**ACTIVITY:**
Lines from the beginning of the entries up to and including the one with "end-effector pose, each" must be duplicated word for word; leave out all others.

Source records
● ● ● ● ●
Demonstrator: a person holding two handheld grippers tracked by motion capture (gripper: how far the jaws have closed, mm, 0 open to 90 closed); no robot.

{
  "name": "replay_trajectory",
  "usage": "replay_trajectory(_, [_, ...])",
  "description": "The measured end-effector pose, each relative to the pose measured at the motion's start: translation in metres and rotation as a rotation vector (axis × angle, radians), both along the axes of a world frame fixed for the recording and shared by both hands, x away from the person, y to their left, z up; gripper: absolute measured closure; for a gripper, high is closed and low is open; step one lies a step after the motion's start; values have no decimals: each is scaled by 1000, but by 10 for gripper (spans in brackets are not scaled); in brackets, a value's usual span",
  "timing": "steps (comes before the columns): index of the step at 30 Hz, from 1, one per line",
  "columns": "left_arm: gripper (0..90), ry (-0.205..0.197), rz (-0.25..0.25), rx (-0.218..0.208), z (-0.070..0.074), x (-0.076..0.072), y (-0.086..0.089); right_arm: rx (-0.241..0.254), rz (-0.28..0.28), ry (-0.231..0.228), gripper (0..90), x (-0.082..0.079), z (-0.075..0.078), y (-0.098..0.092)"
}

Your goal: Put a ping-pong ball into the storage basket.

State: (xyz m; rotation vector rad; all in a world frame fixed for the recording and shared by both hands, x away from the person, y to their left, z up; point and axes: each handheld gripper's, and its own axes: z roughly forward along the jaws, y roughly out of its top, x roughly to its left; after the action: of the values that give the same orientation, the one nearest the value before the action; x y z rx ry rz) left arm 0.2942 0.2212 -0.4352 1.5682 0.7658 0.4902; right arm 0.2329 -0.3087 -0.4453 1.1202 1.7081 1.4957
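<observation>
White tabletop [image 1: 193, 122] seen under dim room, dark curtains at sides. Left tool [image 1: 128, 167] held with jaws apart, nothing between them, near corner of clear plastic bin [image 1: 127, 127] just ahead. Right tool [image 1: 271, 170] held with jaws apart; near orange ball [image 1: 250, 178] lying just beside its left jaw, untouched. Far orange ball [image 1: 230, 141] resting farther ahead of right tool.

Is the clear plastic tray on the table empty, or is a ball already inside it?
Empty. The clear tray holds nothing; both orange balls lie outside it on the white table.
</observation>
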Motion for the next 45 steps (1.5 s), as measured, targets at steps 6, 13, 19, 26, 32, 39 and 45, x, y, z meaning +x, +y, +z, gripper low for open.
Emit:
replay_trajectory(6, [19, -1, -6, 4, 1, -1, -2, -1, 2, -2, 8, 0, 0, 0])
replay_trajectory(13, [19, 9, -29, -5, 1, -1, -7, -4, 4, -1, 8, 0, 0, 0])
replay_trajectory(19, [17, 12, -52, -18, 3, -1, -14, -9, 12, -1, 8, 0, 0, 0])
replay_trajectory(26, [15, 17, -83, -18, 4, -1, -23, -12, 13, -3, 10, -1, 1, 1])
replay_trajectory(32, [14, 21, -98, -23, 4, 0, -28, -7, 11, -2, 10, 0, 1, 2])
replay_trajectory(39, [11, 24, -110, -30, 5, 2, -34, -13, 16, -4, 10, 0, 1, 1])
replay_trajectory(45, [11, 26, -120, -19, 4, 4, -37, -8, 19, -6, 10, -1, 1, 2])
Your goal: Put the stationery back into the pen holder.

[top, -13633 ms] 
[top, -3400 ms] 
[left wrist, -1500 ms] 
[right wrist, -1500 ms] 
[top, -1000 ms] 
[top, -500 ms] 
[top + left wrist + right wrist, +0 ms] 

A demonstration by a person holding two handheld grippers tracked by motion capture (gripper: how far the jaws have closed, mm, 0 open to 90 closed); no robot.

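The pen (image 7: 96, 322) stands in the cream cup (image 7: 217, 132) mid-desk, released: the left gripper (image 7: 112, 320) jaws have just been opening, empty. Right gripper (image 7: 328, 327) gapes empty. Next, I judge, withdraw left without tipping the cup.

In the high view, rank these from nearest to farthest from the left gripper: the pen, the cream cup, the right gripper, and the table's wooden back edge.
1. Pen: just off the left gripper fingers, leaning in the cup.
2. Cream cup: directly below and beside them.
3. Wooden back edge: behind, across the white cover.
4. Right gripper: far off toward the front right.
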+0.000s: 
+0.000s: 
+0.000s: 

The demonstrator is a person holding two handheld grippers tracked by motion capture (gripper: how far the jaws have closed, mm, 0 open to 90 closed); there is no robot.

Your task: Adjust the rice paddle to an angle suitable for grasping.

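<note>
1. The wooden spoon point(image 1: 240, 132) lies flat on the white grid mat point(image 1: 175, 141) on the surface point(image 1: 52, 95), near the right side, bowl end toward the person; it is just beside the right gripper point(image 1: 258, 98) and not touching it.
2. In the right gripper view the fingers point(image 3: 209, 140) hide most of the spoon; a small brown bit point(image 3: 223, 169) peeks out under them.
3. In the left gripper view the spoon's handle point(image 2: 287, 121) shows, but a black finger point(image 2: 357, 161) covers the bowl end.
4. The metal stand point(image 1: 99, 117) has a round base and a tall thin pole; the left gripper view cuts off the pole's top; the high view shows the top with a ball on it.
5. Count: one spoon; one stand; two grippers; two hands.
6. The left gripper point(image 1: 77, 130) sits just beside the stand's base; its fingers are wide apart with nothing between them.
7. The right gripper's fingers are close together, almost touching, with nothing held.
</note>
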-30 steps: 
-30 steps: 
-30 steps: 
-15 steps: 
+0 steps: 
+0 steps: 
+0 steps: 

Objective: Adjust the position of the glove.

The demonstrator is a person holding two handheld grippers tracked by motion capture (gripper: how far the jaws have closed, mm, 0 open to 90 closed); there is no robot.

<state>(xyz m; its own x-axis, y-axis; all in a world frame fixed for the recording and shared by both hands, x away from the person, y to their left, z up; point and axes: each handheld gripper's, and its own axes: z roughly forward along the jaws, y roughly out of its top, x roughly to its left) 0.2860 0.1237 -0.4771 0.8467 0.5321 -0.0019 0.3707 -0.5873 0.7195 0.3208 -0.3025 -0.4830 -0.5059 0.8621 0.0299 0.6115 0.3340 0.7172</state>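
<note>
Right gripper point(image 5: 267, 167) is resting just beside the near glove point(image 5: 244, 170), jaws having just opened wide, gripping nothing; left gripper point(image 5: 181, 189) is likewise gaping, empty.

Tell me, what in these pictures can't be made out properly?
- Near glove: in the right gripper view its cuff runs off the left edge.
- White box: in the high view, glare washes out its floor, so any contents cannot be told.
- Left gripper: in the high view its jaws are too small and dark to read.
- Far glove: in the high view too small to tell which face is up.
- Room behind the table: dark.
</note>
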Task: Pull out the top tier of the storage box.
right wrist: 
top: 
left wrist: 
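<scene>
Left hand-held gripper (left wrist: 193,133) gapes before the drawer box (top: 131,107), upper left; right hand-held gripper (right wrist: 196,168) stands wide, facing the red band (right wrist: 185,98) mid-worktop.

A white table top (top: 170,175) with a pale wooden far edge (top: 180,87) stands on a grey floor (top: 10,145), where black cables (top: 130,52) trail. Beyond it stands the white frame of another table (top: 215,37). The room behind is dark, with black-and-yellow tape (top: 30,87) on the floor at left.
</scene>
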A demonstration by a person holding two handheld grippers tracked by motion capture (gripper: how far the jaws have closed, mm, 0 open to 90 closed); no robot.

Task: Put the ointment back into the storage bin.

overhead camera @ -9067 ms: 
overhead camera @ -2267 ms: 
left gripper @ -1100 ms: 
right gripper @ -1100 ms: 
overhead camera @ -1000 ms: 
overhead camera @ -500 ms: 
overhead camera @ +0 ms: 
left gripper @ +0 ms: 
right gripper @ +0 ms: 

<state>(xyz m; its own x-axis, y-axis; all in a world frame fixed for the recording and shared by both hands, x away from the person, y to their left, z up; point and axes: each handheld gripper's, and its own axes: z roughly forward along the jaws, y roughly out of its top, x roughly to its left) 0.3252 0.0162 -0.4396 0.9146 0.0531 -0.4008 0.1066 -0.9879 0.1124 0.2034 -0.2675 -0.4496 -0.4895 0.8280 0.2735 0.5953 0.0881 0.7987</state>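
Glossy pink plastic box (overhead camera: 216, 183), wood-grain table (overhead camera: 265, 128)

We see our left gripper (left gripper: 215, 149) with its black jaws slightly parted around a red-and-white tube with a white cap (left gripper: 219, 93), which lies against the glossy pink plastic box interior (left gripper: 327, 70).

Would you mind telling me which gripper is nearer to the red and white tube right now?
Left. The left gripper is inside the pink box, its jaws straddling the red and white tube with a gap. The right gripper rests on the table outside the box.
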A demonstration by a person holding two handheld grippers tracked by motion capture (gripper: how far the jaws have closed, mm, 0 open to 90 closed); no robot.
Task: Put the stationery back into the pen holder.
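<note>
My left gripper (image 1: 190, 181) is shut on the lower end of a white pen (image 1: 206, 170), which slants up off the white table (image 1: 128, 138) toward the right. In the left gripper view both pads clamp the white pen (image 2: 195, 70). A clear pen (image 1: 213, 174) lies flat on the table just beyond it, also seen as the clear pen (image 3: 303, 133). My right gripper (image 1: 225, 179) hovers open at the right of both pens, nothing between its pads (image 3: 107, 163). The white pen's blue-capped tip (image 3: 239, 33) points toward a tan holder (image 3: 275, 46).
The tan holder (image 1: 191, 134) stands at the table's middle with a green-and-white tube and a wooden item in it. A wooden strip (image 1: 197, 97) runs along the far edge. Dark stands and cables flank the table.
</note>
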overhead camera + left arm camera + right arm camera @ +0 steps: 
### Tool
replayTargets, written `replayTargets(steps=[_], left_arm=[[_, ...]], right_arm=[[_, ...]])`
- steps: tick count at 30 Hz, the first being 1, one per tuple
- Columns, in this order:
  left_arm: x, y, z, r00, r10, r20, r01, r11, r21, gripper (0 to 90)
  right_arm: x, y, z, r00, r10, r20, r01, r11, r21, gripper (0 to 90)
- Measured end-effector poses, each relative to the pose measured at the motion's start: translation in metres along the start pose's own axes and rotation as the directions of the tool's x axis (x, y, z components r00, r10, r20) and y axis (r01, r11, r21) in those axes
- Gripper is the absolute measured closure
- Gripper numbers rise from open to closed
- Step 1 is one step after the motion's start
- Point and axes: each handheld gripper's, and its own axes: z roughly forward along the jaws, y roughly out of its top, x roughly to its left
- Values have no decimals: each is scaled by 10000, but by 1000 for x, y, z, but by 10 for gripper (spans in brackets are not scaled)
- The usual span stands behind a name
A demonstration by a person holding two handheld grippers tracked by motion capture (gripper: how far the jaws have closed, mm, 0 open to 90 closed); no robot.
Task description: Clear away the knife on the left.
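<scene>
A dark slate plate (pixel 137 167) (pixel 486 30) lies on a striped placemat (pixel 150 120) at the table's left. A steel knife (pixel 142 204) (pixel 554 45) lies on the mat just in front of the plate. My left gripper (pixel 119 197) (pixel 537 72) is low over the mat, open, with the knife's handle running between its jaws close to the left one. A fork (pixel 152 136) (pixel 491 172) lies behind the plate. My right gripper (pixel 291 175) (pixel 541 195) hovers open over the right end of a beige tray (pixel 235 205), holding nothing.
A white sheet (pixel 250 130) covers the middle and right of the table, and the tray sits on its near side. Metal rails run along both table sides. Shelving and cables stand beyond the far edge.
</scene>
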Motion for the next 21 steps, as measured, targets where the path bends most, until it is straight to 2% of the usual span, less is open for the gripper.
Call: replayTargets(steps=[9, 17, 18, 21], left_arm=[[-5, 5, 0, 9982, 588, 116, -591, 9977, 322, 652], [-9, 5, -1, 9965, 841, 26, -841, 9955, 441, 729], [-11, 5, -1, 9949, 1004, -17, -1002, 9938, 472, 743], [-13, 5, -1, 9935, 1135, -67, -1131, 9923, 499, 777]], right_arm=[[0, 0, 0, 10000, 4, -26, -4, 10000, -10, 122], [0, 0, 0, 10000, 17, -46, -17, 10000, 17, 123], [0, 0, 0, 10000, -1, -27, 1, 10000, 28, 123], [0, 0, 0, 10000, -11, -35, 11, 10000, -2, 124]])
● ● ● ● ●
**ANSWER TO THIS TASK:**
Demonstrator: a person holding two handheld grippers tracked by motion capture (gripper: how far the jaws have closed, mm, 0 open to 90 closed); no robot.

{
  "name": "replay_trajectory",
  "usage": "replay_trajectory(_, [_, ...])",
  "description": "The measured end-effector pose, each relative to the pose measured at the motion's start: translation in metres and rotation as a rotation vector (axis × angle, radians), both along the axes of a world frame fixed for the recording and shared by both hands, x away from the person, y to their left, z up; gripper: absolute measured closure; for a gripper, high is closed and low is open; step one lies a step after the motion's start; values have no decimals: each is scaled by 1000, but by 10 for gripper (spans in brackets are not scaled); in brackets, a value's usual span",

This exercise has nothing more to it.